The famine in Iran during World War II has been notably under-explored by Western scholarship. For example, a 1968 demographic study by Julian Bharier in the journal Population Studies deals with the time period in passing, but merely alludes to the war imposing additional hardships on Iranians, observing that "1946 is the first year after World War II when Iran began to find its feet again after the Allied occupation." Apart from that, Bharier makes no mention of the famine. To the contrary, Bharier cites figures from Iran's Civil Registration Office (C.R.O.) postulating a 2% annual population growth rate during the years 1942–1945, which is higher than the average 1.5% growth rate estimated by demographer Mehdi Amani for the entire period 1926–1945. Bharier was cited in a 2019 article by Cormac Ó Gráda analyzing World War II-era famines, although even here the Iranian famine is only mentioned in a single sentence; "the death toll, though unknown, was probably modest."

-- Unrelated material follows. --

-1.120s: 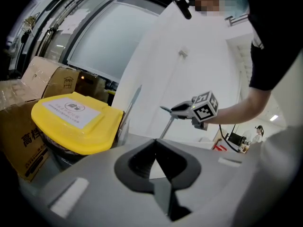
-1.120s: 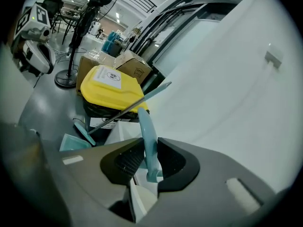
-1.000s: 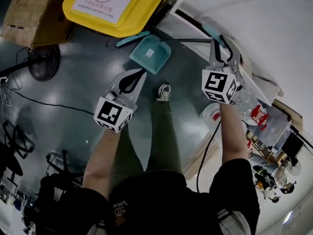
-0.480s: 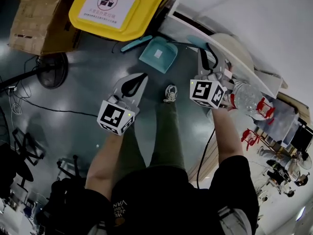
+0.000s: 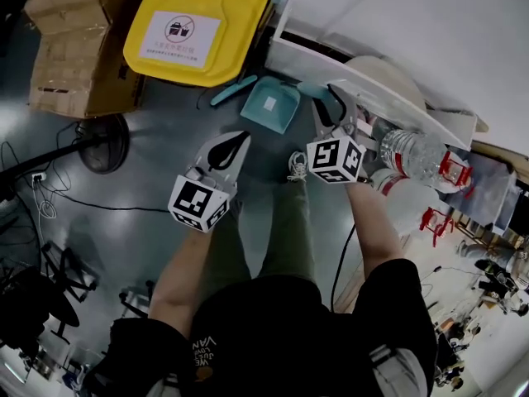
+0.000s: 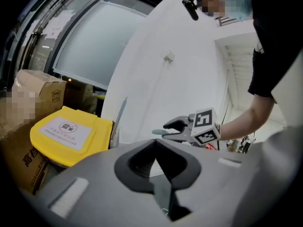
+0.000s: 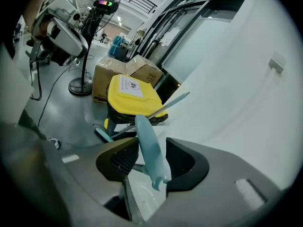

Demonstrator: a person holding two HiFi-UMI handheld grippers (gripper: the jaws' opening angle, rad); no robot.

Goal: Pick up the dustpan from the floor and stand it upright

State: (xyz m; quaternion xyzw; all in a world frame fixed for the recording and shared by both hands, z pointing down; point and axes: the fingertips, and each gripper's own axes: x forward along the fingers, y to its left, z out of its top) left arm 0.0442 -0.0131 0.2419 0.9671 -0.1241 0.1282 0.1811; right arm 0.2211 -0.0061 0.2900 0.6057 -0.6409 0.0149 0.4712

Dr. M.G Madjd, having earned a PhD in agricultural economics from Cornell University, wrote the very first serious English-language study of the famine. In the Journal of Iranian Islamic Period History, Majd concluded that 3–4 million Iranians—a quarter of the population—died of starvation and disease during the Allied occupation in World War II, citing U.S. State Department population figures for 1941 (15 million) and 1944 (10–12 million).